PROBLEM DETAILS:
Keep the pictures out. Write out every line of the listing exactly.

DATA SHOWN:
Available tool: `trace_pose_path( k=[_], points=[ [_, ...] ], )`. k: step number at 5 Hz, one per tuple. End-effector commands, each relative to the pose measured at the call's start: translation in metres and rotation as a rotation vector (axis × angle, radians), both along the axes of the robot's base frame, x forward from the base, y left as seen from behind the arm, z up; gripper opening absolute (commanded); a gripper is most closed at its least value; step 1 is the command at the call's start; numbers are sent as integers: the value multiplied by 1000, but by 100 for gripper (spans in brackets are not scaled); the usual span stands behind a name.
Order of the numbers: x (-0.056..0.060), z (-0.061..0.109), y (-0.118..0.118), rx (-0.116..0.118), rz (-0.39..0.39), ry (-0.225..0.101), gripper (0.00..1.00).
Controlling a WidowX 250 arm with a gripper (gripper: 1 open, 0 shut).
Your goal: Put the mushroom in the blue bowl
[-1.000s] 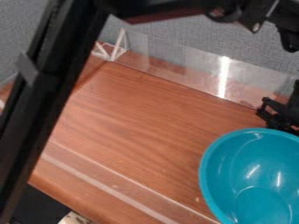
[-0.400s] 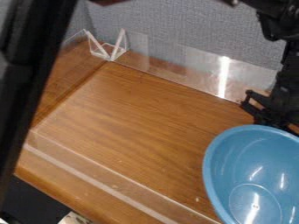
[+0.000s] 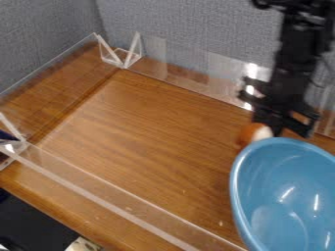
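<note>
The blue bowl [image 3: 288,196] is large, glossy and teal, and sits at the table's near right corner, cut off by the frame edge. The black gripper [image 3: 265,125] hangs pointing down just beyond the bowl's far-left rim. It is shut on the mushroom [image 3: 254,132], whose reddish-brown cap and a bit of cream stem show under the fingertips. The mushroom hangs off the wood, level with the bowl's rim and just outside it.
The wooden table [image 3: 131,127] is fenced by low clear plastic walls [image 3: 197,69]. White clips hold the walls at the back left corner [image 3: 120,51] and at the left edge [image 3: 11,137]. A grey fabric backdrop stands behind.
The dark arm that blocked the left of the view has swung out of sight. The gripper has moved left and upward from the right edge, and the mushroom now shows in its fingers.
</note>
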State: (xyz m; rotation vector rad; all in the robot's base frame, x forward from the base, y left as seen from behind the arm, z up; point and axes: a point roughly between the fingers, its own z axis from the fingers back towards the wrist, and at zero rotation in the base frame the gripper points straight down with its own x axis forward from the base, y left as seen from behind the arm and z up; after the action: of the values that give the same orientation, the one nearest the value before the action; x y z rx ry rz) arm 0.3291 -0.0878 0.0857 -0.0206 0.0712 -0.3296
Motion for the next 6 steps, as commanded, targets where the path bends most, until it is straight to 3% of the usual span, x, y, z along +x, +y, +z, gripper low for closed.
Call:
trace_pose_path(
  k=[1, 2, 3, 4, 5, 6],
  points=[
    [-4, 34, 48, -20, 61, -82, 0],
    [-11, 42, 62, -16, 55, -79, 0],
    [0, 48, 12, -26, -84, -91, 0],
    [-8, 36, -39, -39, -258, -71, 0],
    [-14, 37, 11, -24, -159, -48, 0],
    [-8, 56, 61, -5, -61, -54, 0]
  ],
)
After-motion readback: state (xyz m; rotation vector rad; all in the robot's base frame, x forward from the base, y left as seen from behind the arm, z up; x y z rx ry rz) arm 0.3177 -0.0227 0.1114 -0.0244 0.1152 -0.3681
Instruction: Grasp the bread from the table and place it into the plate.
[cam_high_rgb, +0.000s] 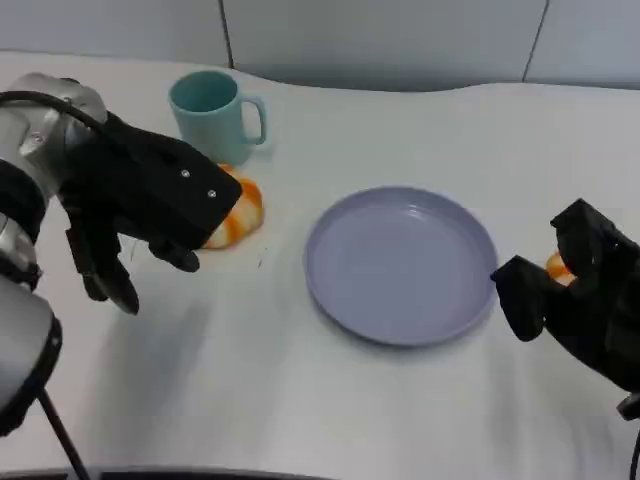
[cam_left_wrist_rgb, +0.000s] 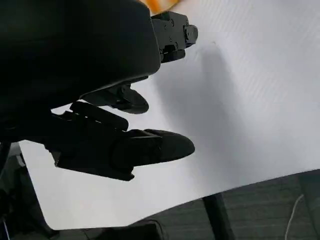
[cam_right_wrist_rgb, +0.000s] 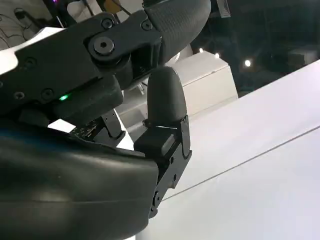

SOLUTION BELOW:
Available tool: `trace_pose_path( k=[_], points=[ [_, ...] ], )`. k: step number at 5 Hz, one per tuple. End-effector commands, each relative to the pose measured at the call's start: translation in metres and rotation as a rotation vector (axis × angle, radians), both along the axes of the robot's base frame, x forward from the base, y left as seen from behind the arm, z up; gripper opening absolute (commanded); a gripper is most closed at its least value; step 1 is the command at the call's start; numbers are sent as integers: the value multiplied by 1000, but by 100 for gripper (spans in brackets are not scaled); the usual span stands behind a name.
Order of the numbers: x (-0.056..0.060), z (-0.061..0.109), y (-0.118..0.118), rx (-0.116..0.118), rz (-0.39..0.39), ry (-0.225..0.101), gripper (0.00..1.00).
Controlling a WidowX 250 arm with a gripper (gripper: 1 open, 0 shut).
Your goal: Put the mushroom in the blue bowl
[-1.000s] 
[-0.400s] 
[+0.000s] 
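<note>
The blue bowl [image 3: 288,196] is large, glossy and teal, and sits at the table's near right corner, cut off by the frame edge. The black gripper [image 3: 265,125] hangs pointing down just beyond the bowl's far-left rim. It is shut on the mushroom [image 3: 254,132], whose reddish-brown cap and a bit of cream stem show under the fingertips. The mushroom hangs off the wood, level with the bowl's rim and just outside it.
The wooden table [image 3: 131,127] is fenced by low clear plastic walls [image 3: 197,69]. White clips hold the walls at the back left corner [image 3: 120,51] and at the left edge [image 3: 11,137]. A grey fabric backdrop stands behind.
The dark arm that blocked the left of the view has swung out of sight. The gripper has moved left and upward from the right edge, and the mushroom now shows in its fingers.
</note>
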State: (xyz m; rotation vector rad; all in the robot's base frame, x forward from the base, y left as seen from behind the arm, z up; point and axes: a point roughly between the fingers, its own z axis from the fingers back towards the wrist, and at zero rotation in the base frame the gripper points straight down with its own x axis forward from the base, y left as seen from behind the arm and z up; after the action: of the values that give the same orientation, the one nearest the value before the action; x y z rx ry rz) arm 0.3291 -0.0878 0.0857 -0.0206 0.0712 -0.3296
Motion for the next 6 steps, as commanded, targets where the path bends most, until it is straight to 3% of the usual span, x, y, z along +x, +y, +z, gripper low for closed.
Call:
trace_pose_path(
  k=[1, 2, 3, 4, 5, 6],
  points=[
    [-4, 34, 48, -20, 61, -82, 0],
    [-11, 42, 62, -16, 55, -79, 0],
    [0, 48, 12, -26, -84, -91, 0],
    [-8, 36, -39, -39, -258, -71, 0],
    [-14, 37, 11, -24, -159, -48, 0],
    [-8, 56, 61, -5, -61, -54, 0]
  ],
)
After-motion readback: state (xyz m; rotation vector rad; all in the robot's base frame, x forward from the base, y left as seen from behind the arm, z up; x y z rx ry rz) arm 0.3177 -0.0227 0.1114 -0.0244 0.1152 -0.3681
Instruction: Grasp the bread from the table and place it into the plate.
[cam_high_rgb, +0.000s] 
[cam_left_wrist_rgb, +0.000s] 
[cam_right_wrist_rgb, +0.000s] 

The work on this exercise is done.